• **TASK INSTRUCTIONS**: Find how many lines below hold "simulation", and give that number as the entire answer.

• **SUPPLIED MATERIAL**:

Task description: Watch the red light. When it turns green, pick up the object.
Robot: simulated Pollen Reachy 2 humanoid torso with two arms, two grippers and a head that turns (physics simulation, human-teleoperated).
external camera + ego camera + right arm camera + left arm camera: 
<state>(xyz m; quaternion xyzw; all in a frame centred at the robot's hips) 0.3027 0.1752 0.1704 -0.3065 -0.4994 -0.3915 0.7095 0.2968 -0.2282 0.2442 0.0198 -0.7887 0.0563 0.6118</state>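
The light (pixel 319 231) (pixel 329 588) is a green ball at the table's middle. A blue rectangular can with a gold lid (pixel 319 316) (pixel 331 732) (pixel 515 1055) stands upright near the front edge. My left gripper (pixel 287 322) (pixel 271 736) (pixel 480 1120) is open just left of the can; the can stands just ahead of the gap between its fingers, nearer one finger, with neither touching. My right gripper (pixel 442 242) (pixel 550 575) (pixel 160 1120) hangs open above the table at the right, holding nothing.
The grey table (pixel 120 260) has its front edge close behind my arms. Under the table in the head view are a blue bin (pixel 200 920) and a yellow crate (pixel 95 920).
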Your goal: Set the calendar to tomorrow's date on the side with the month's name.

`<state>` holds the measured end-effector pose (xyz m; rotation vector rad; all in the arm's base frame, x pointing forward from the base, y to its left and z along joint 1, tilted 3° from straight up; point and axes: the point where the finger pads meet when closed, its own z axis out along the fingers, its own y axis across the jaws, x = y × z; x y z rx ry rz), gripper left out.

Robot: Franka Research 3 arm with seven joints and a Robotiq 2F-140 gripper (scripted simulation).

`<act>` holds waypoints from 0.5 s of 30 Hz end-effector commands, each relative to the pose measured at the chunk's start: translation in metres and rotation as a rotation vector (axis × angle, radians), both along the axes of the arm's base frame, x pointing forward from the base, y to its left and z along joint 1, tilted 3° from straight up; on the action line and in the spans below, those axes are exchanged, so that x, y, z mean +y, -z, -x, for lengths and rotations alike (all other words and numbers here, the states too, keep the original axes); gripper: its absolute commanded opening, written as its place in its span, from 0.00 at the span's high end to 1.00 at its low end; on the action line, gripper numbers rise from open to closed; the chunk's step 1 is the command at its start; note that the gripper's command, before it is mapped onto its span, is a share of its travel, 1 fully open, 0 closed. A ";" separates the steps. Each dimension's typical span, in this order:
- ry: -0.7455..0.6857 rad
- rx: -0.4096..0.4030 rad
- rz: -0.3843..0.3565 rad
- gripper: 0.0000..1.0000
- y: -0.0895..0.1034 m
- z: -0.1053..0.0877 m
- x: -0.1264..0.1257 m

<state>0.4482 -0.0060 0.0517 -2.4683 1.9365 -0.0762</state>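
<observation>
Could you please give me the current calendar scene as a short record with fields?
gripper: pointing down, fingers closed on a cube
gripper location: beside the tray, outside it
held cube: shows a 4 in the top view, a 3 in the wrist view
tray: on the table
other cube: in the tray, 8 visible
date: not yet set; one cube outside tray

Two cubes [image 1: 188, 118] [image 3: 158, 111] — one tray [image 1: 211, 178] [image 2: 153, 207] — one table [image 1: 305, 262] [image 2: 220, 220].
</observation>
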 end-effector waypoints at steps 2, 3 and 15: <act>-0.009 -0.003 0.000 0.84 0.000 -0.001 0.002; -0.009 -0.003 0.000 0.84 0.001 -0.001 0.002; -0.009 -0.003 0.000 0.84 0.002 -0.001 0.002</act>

• **EXPECTED ANSWER**: 2